Just as the marvelous Memento reinterpreted the film noir and the giddy Moulin Rouge gave us a new way of feeling musicals, A.I. has reworked the fairytale formula and fed it back into science fiction. As shadeless as David’s emotions are, the movie gets in between the dull black-and-white of the genre and comes up with bewildering moods. This is a fairytale for grown-ups, or maybe one for a more skeptical society; hints of tantalizing, pretty resolutions are intact but, even though it sometimes goes so far out you think it will never be able to swim back in (showing the actual Blue Fairy was incredibly daring, I thought), the sorrow is there too. Spielberg doesn’t give you the distance Kubrick gave his viewers, the distance audiences crave. The stunning production design and visual effects make this new world so real to us that we are immediately pulled in but not necessarily amazed. The world is familiar to us; Spielberg keeps on incorporating images suggestive of 2001, Dr. Strangelove, Close Encounters, and Ridley Scott’s Blade Runner.

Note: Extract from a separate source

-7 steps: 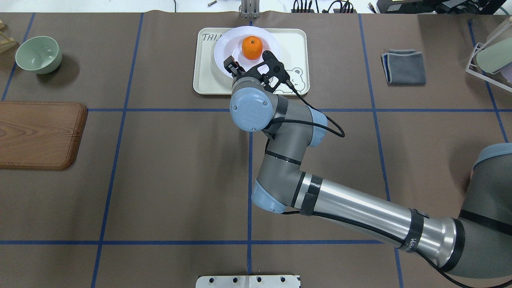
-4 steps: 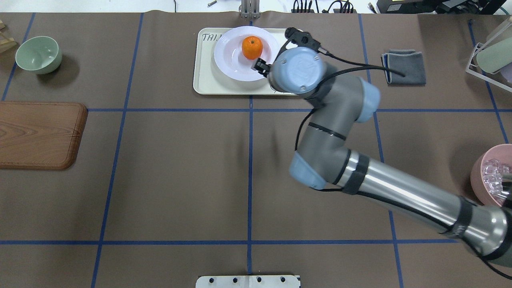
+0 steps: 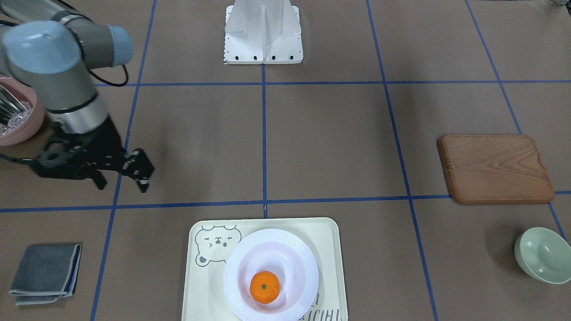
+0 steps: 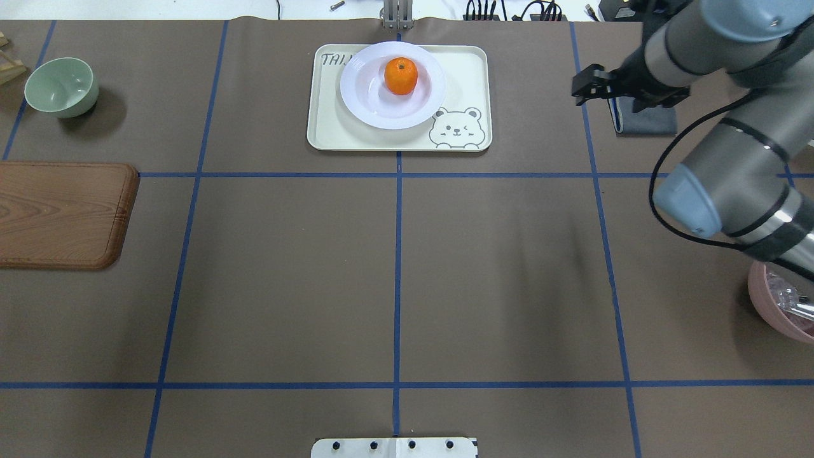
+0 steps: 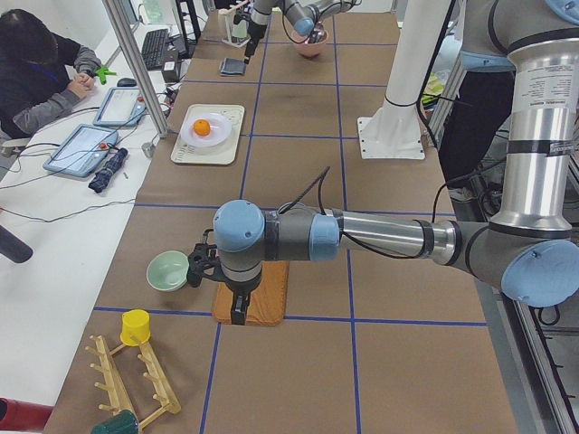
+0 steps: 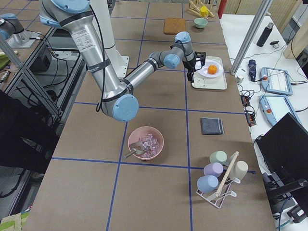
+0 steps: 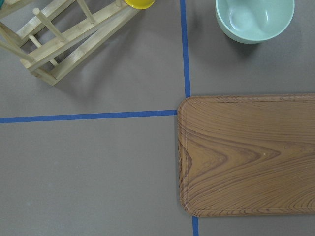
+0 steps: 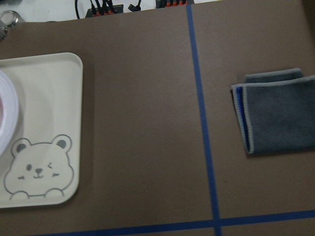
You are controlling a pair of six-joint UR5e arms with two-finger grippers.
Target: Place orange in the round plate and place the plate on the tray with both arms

At one point he evokes E.T. when a huge artificial moon floats higher and higher in the night sky and is revealed as the vehicle of a violent party searching for offensive stray robots. Spielberg gives us the elation his fairytale image conjures up, then the disappointing reality of it. Maybe it’s cynicism or embarrassment, but Spielberg, who is now 54, takes on a world-weary tone and explores it. As sad as it is to say this, he’s grown up. At the end of the movie, after both David and his mother have dozed off, Teddy is the last remaining character, the last representative of mankind. It’s fitting that this looney, likable, and disturbingly advanced childhood toy should come to be emblematic for both the hopes and dreams of humans as well as the destruction of an entire species. It takes age and experience for someone to look at the fancies of youth with the kind of respect and sadness that Spielberg gives this movie.